Astoria, Queens, is decorated within an inch of its life for the Christmas season, and Mia Carina is juggling her job at the Belle View catering hall with a case of murder . . .Mia’s busy with a full schedule of events at the family business—among them an over-the-top Nativity-themed first birthday party and a Sweet Sixteen for a teen drama queen. But her personal life is even more challenging. Her estranged mother has returned—and her lifelong friend Jamie has discovered a shocking secret about his past. He’s so angry that he starts hanging out with Lorenzo, who claims to be his long-lost brother—even after it becomes clear that Lorenzo’s story is as fake as a plastic Christmas tree.
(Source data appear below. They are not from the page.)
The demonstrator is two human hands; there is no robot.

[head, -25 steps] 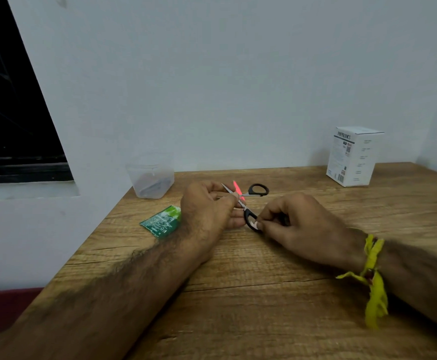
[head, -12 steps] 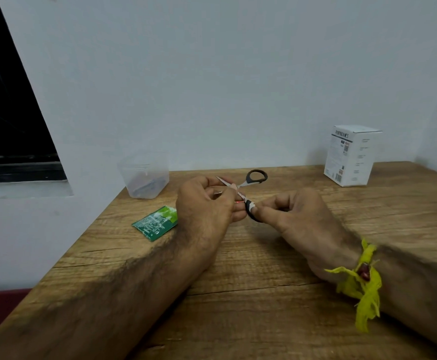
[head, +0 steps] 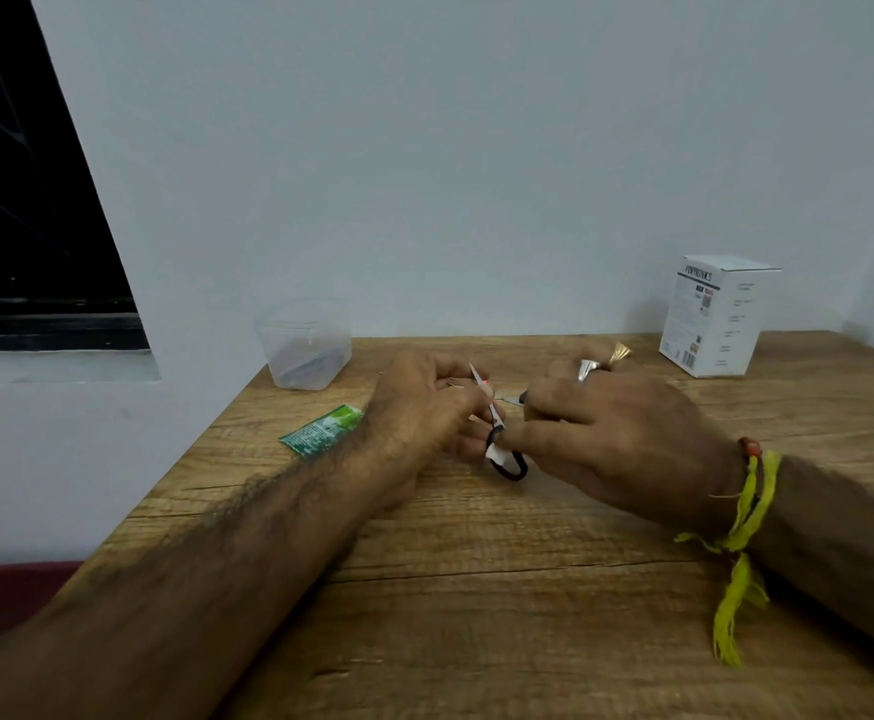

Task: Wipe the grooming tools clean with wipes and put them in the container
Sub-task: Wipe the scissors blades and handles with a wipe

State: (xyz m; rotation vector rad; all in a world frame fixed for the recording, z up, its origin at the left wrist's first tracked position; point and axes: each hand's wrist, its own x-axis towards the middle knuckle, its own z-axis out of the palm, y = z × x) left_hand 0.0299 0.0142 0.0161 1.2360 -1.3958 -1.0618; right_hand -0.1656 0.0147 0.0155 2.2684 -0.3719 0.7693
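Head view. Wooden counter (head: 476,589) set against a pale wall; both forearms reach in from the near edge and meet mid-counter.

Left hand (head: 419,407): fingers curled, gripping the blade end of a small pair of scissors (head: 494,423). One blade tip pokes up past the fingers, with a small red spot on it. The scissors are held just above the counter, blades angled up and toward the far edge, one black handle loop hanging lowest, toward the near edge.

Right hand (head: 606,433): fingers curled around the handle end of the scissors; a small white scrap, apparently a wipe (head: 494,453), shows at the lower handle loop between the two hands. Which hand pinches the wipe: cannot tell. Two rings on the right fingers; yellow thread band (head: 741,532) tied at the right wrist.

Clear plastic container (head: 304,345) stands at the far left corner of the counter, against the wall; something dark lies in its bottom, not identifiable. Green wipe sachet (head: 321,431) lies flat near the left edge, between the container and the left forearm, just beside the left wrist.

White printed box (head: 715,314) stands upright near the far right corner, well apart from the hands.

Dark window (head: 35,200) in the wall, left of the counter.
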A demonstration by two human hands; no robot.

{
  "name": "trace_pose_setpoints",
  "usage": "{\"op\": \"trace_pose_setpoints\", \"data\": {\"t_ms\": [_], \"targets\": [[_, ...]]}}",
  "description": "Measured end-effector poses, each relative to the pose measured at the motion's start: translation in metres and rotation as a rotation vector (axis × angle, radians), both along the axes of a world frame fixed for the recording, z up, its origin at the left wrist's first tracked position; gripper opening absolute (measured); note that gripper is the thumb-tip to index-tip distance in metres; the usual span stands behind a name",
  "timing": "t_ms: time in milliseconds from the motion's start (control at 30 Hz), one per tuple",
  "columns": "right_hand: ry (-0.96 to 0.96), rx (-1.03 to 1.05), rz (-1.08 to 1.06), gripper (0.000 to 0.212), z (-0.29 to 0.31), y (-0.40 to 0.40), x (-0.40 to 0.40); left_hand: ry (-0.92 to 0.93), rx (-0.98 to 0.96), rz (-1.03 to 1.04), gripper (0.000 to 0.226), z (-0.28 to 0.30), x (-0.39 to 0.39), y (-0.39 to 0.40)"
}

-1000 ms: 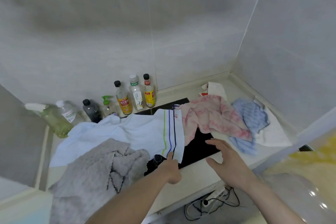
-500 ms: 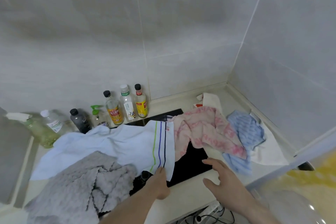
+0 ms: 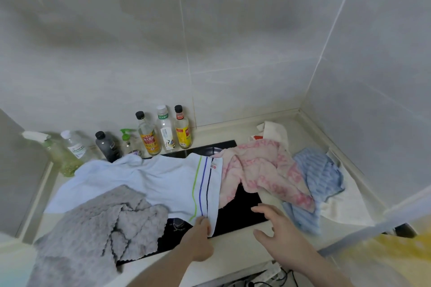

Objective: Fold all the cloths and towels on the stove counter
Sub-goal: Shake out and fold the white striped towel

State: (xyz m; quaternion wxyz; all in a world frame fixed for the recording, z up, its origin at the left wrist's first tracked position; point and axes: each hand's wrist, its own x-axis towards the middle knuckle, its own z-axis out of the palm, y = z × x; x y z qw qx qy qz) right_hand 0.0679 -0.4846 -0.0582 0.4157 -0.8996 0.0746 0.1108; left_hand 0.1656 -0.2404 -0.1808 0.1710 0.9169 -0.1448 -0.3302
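Left hand (image 3: 199,241): pinches the near corner of the white striped towel (image 3: 149,182), thumb on top of the hem beside the green, blue and black stripes. Right hand (image 3: 277,228): fingers spread and relaxed, holding nothing, hovering over the front edge of the bench (image 3: 238,246) at 3 o'clock of the left hand.

White striped towel: spread flat across the black stove top (image 3: 240,214), running toward 10 o'clock. Grey waffle cloth (image 3: 98,228): crumpled, overlapping the towel's near edge at 9 o'clock of the left hand. Stove knob (image 3: 178,222): just beside the left hand, between the grey cloth and the towel corner.

Pink patterned towel (image 3: 261,170): rumpled, at 1 o'clock, partly over the stove top. Blue ribbed cloth (image 3: 314,184): touching the pink towel's right side. White cloth (image 3: 345,205): under the blue one, toward the corner wall. Cream cloth (image 3: 275,130): behind the pink towel.

Bottles (image 3: 163,133): a row against the tiled wall at 11 o'clock.
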Motion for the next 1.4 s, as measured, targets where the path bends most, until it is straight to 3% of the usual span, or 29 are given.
{"op": "trace_pose_setpoints", "data": {"t_ms": [133, 300, 433, 533, 767, 833, 900, 1000, 1067, 1167, 1400], "targets": [[-0.034, -0.005, 0.021, 0.047, 0.004, -0.010, 0.002, -0.137, 0.024, 0.104, 0.022, 0.002, -0.002, -0.002], [-0.056, 0.006, 0.034, 0.046, 0.014, -0.013, 0.011, -0.123, 0.048, 0.059, 0.017, 0.013, -0.005, -0.008], [-0.056, -0.007, 0.064, 0.045, 0.016, -0.012, 0.015, 0.097, 0.217, -0.100, 0.067, 0.005, -0.012, -0.013], [-0.038, -0.007, 0.077, 0.045, 0.012, -0.012, 0.014, 0.114, 0.262, -0.138, 0.074, 0.001, -0.018, -0.016], [-0.039, -0.003, 0.095, 0.044, -0.001, -0.013, 0.010, -0.044, 0.036, 0.003, 0.064, -0.006, -0.022, -0.004], [-0.032, 0.004, 0.103, 0.044, -0.003, -0.014, 0.011, -0.032, -0.070, 0.119, 0.048, 0.003, -0.018, -0.001], [-0.025, 0.003, 0.113, 0.044, -0.002, -0.015, 0.013, -0.086, -0.187, 0.256, 0.026, 0.020, -0.011, -0.001], [-0.029, -0.003, 0.116, 0.045, 0.003, -0.014, 0.021, -0.328, -0.347, 0.471, 0.007, 0.064, 0.014, -0.001], [-0.032, -0.008, 0.125, 0.047, 0.007, -0.014, 0.029, -0.466, -0.448, 0.576, 0.018, 0.102, 0.036, 0.008], [-0.051, -0.025, 0.154, 0.047, 0.020, -0.009, 0.043, -0.603, -0.458, 0.554, 0.024, 0.165, 0.068, 0.026], [-0.121, -0.075, 0.241, 0.040, 0.077, 0.011, 0.078, -0.948, -0.416, 0.512, 0.001, 0.330, 0.123, 0.072]]}}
Then a body turns up among the elves in a Santa’s-workshop lawn display, and amateur sleuth Mia has a buffet of suspects to choose from. Amid the holiday celebrations, she intends to find out who’s the guilty party . . .Italian recipes included!
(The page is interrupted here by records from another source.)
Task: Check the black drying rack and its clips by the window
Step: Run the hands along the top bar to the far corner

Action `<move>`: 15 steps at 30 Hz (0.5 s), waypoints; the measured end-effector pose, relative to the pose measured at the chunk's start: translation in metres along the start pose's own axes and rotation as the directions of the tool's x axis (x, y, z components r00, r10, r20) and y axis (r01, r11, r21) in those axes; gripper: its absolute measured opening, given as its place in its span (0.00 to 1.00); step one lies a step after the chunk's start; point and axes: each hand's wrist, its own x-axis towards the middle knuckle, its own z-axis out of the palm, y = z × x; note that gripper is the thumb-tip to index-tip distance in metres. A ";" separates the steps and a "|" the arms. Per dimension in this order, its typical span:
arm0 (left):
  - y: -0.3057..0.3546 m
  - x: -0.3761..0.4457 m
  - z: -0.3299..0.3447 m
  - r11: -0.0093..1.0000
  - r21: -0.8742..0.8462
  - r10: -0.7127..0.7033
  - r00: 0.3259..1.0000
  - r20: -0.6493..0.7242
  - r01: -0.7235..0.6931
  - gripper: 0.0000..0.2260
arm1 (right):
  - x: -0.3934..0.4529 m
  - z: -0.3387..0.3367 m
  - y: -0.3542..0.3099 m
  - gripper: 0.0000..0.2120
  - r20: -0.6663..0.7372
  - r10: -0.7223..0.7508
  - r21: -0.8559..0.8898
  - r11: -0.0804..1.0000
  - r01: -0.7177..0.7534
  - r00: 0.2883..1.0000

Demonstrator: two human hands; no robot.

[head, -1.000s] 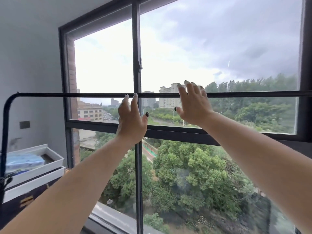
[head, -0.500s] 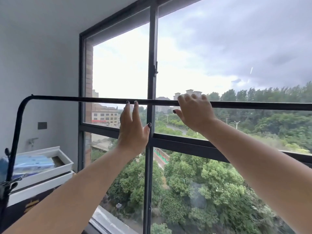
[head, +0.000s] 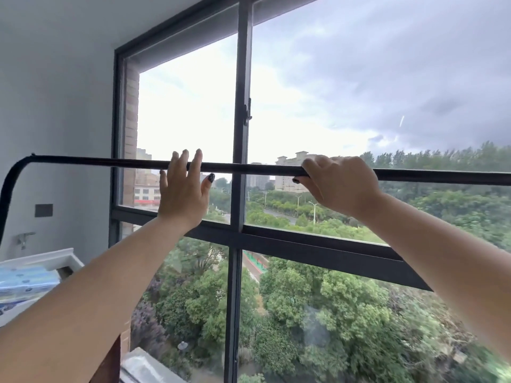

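The black drying rack's top bar [head: 110,162] runs level across the view in front of the window and bends down at the far left corner. My left hand [head: 182,194] lies flat against the bar with fingers straight and apart, their tips reaching above it. My right hand [head: 340,183] is to the right of the window's upright post, fingers curled over the bar and thumb under it. No clips are in view.
The dark window frame [head: 240,106] stands just behind the bar. A white tray [head: 41,258] with a blue package [head: 25,280] sits at lower left. On the grey left wall are a tap [head: 25,237] and a dark plate [head: 43,210].
My right hand has gone from flat fingers to curled around the bar. My left hand's fingertips have slid up past the bar. The view has swung left and the rack's lower left part has left the frame.
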 end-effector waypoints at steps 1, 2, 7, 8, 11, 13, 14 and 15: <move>-0.002 0.005 0.003 1.000 0.013 0.026 1.000 0.004 -0.026 0.24 | -0.001 0.004 0.005 0.21 -0.006 -0.011 -0.007 1.000 0.011 1.000; -0.003 0.010 0.006 0.998 0.023 0.056 0.998 0.006 -0.057 0.22 | -0.002 0.008 0.009 0.22 -0.006 -0.021 -0.009 1.000 0.021 1.000; -0.005 0.038 0.027 0.976 0.107 0.191 0.981 -0.011 -0.189 0.23 | -0.011 0.031 0.028 0.22 -0.054 -0.052 -0.059 0.997 0.049 0.997; -0.002 0.040 0.031 0.974 0.110 0.204 0.979 -0.025 -0.200 0.23 | -0.013 0.033 0.034 0.22 -0.054 -0.057 -0.067 0.996 0.053 0.997; 0.016 0.043 0.047 0.975 0.068 0.214 0.975 -0.055 -0.210 0.24 | -0.024 0.034 0.055 0.22 -0.036 -0.079 -0.100 0.992 0.075 0.996; 0.033 0.047 0.059 0.978 0.018 0.209 0.976 -0.067 -0.209 0.23 | -0.031 0.035 0.071 0.22 -0.045 -0.093 -0.127 0.988 0.087 0.995; 0.042 0.048 0.063 0.978 0.000 0.207 0.976 -0.068 -0.207 0.22 | -0.034 0.034 0.080 0.23 -0.041 -0.100 -0.128 0.987 0.094 0.994; 0.048 0.048 0.066 0.978 -0.004 0.206 0.976 -0.072 -0.207 0.22 | -0.036 0.030 0.086 0.23 -0.027 -0.101 -0.112 0.989 0.097 0.995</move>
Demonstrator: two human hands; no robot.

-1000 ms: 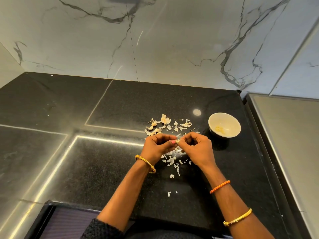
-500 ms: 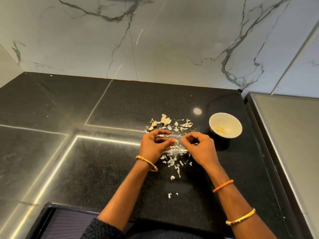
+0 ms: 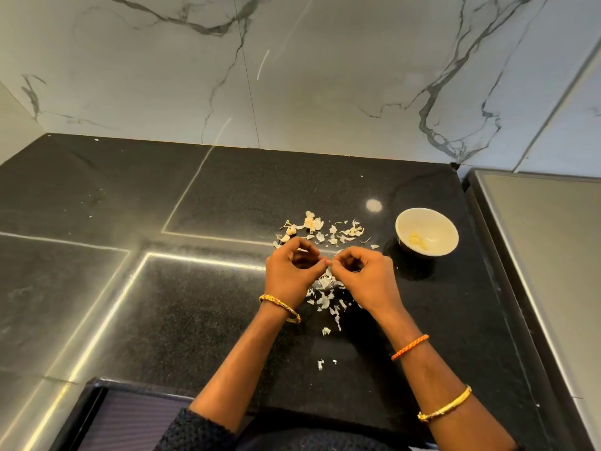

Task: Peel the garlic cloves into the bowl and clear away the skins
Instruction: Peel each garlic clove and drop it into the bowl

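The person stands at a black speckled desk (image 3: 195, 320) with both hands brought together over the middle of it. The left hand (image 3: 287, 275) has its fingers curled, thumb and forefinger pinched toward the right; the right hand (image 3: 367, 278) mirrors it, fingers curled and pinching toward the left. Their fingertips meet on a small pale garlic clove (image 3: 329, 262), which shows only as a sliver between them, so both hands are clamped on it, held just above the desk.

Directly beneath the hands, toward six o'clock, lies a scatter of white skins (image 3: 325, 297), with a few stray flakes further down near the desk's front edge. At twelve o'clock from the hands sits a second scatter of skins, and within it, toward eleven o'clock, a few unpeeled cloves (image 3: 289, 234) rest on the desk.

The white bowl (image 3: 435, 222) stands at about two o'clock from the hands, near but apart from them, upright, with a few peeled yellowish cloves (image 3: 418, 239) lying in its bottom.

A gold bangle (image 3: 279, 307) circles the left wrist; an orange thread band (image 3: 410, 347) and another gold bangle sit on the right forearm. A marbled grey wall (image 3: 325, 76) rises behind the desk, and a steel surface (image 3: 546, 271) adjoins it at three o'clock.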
Her cell rang again. Mia looked at it askance. She relaxed when she saw the caller wasn’t Kaitlyn. She didn’t recognize the number and decided to let it go to voicemail, in case the call was spam. Mia opened her internet browser and tapped in unique sweet sixteen themes. A list popped up that proved to be no help at all, being that she and Shane had already burned through most of them with Kaitlyn. She debated better wording and went with over-the-top sweet sixteen parties. Her cell rang again. The screen showed the same number as before. Whoever it is really wants to talk to me. Mia took the call.
“Mia, bella, hello. It’s Donny.” She sat up straight, the sweet sixteen forgotten. Donny was Donny Boldano, head of the Boldano crime family.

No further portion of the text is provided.